Required work: In the records below, some lines hold the word "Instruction". Copy each of those lines.

BEGIN Data for this task

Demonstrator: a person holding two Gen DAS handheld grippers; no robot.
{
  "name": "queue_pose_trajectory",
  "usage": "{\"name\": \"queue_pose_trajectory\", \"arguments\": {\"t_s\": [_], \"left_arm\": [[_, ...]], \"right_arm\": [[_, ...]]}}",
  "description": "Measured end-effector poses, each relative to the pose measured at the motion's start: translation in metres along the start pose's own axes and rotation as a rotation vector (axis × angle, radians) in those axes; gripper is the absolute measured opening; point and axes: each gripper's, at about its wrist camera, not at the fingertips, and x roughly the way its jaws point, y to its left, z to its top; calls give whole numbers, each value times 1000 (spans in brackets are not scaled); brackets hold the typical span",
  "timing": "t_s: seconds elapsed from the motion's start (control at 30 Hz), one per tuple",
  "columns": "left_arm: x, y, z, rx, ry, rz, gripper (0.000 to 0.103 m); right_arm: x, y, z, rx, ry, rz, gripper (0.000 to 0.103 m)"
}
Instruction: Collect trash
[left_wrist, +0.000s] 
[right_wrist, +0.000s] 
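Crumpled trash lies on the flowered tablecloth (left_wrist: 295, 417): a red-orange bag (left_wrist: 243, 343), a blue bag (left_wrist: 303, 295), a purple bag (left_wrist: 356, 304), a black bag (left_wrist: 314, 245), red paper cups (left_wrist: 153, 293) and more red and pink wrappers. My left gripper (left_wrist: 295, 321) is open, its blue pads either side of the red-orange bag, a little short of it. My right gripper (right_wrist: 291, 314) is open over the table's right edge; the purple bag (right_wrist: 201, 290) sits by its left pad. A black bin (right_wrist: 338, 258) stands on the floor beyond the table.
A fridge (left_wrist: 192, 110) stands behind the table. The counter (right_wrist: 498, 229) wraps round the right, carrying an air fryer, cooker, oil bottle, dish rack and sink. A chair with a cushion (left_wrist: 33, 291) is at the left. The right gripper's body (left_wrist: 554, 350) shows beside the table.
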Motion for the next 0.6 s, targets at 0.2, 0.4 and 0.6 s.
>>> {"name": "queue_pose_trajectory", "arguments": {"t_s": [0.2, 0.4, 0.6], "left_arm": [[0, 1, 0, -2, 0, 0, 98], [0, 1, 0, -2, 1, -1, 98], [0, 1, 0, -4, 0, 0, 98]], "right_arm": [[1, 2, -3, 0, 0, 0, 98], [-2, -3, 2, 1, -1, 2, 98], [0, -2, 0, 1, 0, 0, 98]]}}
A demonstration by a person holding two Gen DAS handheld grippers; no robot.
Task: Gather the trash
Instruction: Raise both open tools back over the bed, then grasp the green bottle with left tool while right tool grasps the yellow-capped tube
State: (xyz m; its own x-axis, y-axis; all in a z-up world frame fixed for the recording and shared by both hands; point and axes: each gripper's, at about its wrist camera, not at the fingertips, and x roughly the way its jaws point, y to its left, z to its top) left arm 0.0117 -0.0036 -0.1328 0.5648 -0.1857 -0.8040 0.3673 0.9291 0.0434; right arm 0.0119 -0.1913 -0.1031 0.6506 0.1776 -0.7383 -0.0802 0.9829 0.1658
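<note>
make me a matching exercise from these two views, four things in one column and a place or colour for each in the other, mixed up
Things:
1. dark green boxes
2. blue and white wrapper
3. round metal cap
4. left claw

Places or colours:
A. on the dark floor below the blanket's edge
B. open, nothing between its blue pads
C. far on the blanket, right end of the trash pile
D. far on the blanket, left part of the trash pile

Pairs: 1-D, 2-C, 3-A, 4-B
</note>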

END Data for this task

Expected output:
Instruction: Collect trash
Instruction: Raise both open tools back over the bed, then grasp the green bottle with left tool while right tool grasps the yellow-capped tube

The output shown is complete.